◆ **Problem statement**: Two lines below mark the span: the one containing "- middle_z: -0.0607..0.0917" and the one containing "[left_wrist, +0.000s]". Set down both, plus every line between, exactly as they stand, and nothing else.

Segment Start: Exercise data

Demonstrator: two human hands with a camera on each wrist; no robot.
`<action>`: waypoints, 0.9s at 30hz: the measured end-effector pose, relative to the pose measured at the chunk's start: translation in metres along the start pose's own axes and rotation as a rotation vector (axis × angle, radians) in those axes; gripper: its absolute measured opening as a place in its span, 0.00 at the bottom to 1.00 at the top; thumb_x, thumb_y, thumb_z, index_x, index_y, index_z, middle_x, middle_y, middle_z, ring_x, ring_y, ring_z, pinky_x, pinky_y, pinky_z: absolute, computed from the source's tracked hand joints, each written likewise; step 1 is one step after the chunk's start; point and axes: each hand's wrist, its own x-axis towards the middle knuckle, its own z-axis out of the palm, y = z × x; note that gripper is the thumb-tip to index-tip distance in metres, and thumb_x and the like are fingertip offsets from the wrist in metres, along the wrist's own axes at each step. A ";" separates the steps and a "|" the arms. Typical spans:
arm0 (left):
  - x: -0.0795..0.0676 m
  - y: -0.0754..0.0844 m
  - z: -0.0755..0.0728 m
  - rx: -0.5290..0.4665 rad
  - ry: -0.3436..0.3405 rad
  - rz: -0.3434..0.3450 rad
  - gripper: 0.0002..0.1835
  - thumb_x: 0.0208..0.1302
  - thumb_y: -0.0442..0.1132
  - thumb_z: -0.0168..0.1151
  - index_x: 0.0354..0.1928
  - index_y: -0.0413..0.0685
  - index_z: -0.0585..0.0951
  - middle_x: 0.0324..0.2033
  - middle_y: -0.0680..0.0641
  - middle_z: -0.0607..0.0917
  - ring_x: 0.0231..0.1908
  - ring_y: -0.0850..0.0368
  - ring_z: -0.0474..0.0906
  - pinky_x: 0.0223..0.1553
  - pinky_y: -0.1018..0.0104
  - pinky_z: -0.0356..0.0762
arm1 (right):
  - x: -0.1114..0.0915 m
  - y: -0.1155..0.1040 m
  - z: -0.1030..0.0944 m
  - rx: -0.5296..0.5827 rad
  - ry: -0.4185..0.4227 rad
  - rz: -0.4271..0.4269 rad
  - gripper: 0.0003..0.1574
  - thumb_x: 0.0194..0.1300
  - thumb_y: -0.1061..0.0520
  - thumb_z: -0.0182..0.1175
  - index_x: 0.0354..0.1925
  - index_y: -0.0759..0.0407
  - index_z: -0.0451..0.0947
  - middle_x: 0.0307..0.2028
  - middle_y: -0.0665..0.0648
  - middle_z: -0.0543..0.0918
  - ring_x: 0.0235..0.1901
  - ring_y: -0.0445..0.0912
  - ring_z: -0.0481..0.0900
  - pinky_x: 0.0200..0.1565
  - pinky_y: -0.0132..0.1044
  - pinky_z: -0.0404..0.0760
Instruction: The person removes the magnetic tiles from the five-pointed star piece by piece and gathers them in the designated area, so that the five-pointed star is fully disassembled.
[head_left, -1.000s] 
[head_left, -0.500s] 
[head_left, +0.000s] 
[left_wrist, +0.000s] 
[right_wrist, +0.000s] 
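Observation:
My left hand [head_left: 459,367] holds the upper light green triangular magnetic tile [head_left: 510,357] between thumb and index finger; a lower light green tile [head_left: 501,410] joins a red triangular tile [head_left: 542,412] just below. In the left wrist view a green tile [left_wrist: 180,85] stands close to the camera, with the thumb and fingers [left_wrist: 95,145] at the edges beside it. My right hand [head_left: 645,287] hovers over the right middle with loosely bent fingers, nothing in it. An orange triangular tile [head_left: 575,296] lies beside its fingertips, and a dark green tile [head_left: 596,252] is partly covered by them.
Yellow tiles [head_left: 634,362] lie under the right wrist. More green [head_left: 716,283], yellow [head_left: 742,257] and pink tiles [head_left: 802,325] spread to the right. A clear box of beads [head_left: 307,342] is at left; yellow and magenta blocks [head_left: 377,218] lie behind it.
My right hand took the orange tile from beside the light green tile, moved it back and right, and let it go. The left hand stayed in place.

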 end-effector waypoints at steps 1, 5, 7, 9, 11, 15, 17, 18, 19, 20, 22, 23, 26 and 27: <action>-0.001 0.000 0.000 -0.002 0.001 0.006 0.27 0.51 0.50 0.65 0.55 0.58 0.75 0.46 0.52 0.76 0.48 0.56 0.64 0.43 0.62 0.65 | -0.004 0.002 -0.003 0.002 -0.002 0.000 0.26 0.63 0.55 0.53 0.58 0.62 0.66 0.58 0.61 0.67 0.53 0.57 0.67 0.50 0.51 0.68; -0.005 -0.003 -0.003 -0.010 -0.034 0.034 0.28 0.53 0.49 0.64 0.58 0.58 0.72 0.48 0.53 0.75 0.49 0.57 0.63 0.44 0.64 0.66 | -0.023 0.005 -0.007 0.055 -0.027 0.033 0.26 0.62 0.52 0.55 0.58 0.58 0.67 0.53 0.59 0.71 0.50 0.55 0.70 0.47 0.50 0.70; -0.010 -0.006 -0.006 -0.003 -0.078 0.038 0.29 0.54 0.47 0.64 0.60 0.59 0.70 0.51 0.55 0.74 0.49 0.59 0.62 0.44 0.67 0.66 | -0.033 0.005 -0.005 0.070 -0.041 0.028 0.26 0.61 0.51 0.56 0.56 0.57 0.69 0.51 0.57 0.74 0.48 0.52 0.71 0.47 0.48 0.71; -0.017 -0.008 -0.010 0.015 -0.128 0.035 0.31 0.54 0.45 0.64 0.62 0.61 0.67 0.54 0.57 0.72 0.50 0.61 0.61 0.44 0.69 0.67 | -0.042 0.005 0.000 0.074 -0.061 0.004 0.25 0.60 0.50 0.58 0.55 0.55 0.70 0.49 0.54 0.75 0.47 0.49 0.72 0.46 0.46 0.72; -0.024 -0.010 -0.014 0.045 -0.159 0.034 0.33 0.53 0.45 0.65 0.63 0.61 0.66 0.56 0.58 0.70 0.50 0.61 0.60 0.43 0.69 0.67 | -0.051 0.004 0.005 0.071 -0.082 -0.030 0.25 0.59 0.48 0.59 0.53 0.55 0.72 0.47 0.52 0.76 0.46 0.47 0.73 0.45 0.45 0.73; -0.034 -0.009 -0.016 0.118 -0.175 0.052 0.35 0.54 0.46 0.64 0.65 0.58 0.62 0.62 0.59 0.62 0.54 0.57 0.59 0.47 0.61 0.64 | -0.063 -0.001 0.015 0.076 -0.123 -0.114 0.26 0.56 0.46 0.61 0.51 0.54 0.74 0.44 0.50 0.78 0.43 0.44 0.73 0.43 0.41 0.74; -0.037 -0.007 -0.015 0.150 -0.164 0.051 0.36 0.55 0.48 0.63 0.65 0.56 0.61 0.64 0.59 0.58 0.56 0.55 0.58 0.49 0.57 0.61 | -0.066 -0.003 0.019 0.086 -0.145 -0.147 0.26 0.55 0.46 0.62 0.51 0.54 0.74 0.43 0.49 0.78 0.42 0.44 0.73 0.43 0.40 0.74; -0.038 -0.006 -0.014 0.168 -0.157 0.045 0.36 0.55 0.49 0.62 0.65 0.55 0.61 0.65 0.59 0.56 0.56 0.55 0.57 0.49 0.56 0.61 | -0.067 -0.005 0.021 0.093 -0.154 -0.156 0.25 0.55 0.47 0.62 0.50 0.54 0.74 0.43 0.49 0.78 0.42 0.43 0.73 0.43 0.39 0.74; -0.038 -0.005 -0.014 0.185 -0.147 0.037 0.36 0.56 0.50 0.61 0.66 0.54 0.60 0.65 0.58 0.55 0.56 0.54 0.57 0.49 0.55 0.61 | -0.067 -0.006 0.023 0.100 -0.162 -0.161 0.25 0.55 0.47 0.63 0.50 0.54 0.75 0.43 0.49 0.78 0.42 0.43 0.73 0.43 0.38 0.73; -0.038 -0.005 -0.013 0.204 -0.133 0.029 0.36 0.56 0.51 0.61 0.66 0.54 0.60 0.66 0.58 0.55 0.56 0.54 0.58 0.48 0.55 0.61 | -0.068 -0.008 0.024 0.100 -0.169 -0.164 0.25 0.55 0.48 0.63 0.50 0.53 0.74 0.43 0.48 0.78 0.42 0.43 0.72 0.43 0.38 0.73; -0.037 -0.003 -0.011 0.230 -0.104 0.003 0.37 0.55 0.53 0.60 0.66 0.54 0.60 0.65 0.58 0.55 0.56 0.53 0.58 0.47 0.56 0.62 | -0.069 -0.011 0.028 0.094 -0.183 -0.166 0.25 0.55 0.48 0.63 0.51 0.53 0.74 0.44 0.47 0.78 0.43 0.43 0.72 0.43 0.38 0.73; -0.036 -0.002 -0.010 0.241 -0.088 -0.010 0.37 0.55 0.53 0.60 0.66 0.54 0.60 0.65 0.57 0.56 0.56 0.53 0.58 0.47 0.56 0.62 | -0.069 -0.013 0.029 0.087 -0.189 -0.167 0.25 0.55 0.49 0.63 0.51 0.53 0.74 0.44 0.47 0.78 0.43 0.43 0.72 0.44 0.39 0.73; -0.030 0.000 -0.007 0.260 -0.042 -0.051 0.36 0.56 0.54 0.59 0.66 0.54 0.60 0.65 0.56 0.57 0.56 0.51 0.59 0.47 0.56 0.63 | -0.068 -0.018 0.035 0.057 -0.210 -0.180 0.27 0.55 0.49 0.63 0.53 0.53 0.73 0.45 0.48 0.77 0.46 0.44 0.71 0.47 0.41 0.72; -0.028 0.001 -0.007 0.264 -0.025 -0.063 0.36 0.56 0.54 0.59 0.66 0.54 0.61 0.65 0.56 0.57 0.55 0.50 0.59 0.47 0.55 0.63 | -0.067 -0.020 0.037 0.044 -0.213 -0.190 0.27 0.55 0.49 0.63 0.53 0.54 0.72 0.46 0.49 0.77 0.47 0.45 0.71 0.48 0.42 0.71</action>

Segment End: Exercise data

◆ **Written solution**:
  - middle_z: -0.0607..0.0917
  - ring_x: 0.0231..0.1908
  - ring_y: -0.0850..0.0368
  - ring_z: -0.0474..0.0906
  - pinky_x: 0.0223..0.1553
  - pinky_y: -0.1018..0.0104
  - pinky_z: -0.0356..0.0762
arm1 (right):
  - x: -0.1114..0.0915 m
  - y: -0.1155..0.1040 m
  - z: -0.1030..0.0944 m
  - rx: -0.5296..0.5827 rad
  - ry: -0.4185..0.4227 rad
  - rz: -0.4271..0.4269 rad
  - gripper: 0.0003..0.1574
  - thumb_x: 0.0194..0.1300
  - thumb_y: -0.1061..0.0520
  - thumb_z: -0.0182..0.1175
  - index_x: 0.0354..0.1925
  - index_y: -0.0759..0.0407
  - index_z: -0.0451..0.0947
  - middle_x: 0.0307..0.2028
  - middle_y: -0.0665..0.0648
  - middle_z: -0.0543..0.0918
  - ring_x: 0.0235..0.1901
  - ring_y: -0.0445..0.0912
  - ring_z: -0.0481..0.0900
  - pinky_x: 0.0200..0.1565
  - pinky_y: -0.0132..0.1044
  - pinky_z: -0.0404..0.0760
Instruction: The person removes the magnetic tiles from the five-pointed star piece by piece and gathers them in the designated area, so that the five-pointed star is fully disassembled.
[head_left, -1.000s] 
[head_left, -0.500s] 
[head_left, +0.000s] 
[left_wrist, +0.000s] 

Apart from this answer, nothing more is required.